Denn jeder Mensch in einem Übergang ist ja irgendwie eine AuswanderIn – zwischen Kindheit und Erwachsensein, zwischen alter und neuer Identität, zwischen dem, was war, und dem, was werden will.

Diese Zwischenräume – die oft nur wahrgenommen und mit rationaler Sprache und simplen Worten nicht beschrieben werden können – sind oft die intensivsten Momente des Lebens. Da, wo nichts mehr fest ist und auch das Neue noch nicht da ist.
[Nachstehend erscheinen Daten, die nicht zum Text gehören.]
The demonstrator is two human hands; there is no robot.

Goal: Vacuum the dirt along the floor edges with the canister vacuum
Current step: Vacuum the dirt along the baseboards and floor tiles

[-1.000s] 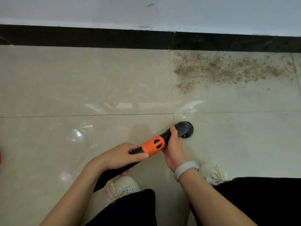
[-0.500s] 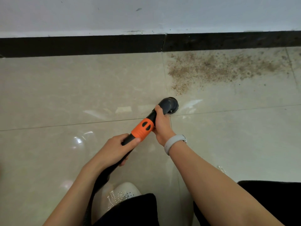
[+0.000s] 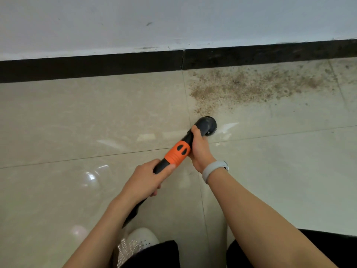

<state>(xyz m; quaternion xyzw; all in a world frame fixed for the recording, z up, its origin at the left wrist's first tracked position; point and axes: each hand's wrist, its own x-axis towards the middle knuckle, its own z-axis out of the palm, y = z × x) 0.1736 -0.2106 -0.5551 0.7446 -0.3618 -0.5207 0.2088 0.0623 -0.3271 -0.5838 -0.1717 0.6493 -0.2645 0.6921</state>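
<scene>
I hold a dark vacuum wand with an orange collar [image 3: 177,153]. Its round brush head [image 3: 208,125] sits low over the beige tile floor, just short of the near edge of the dirt. My left hand [image 3: 144,180] grips the wand behind the collar. My right hand [image 3: 199,147] grips the neck just behind the brush head. A patch of brown gritty dirt [image 3: 249,87] spreads along the black baseboard [image 3: 116,66] to the right of the tile joint. The black hose runs back under my left forearm; the canister is out of view.
A white wall [image 3: 173,22] rises above the baseboard. My white shoe [image 3: 139,243] and black trouser legs fill the bottom edge. A pale band is on my right wrist [image 3: 213,170]. The tiles to the left look glossy, with light reflections.
The brush head has moved forward from near my knees toward the wall and now sits at the near edge of the dirt patch. Both hands kept their grip; my arms stretched out.
</scene>
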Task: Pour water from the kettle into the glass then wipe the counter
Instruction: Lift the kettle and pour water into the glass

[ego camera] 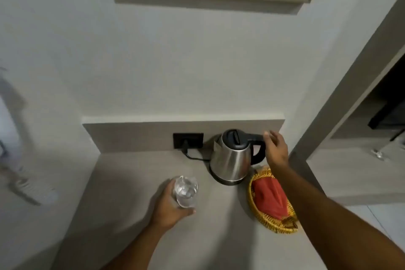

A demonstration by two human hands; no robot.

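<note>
Stage: pouring is not yet beginning; the hands are taking position.
Left hand [169,205]: is wrapping round the glass [185,193], fingers closed on its side, steadying it on the counter [122,182].
Right hand [276,150]: is hovering at the kettle's black handle [258,148], fingers loosely spread, gripping nothing.
Kettle [232,156]: is sitting on its base near the back wall, lid shut, cord running to the socket [188,140].
Glass: is standing in front-left of the kettle, apart from it; contents cannot be told.
Cloth [270,198]: is lying in the basket [256,206], just right of the kettle.
Handling: the steel kettle is likely being heavy if full; take it by the handle only. The glass is fragile and smooth, so a firm side hold is being advised.
</note>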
Wo oft die tiefsten Erkenntnisse entstehen – im MA zwischen den Phasen des Lebens.

Auch SAUDADE entsteht genau dort – in diesen Schwellenräumen zwischen Vergangenheit und Zukunft, zwischen hier und dort, zwischen dem Selbst, das ich war, und dem, das ich dabei bin zu werden.

Fazit

Vielleicht sind diese unübersetzbaren Wörter deshalb so kostbar, weil sie diese Zwischenwelten benennen, die du, ich, wir alle kennen. Und nur selten in Worte fassen können.

So verbindet sich das Weltliche mit dem Persönlichen. In der Einheit.

Diesen Artikel habe ich zeitgleich auch auf meinem Wachstumsblog veröffentlicht.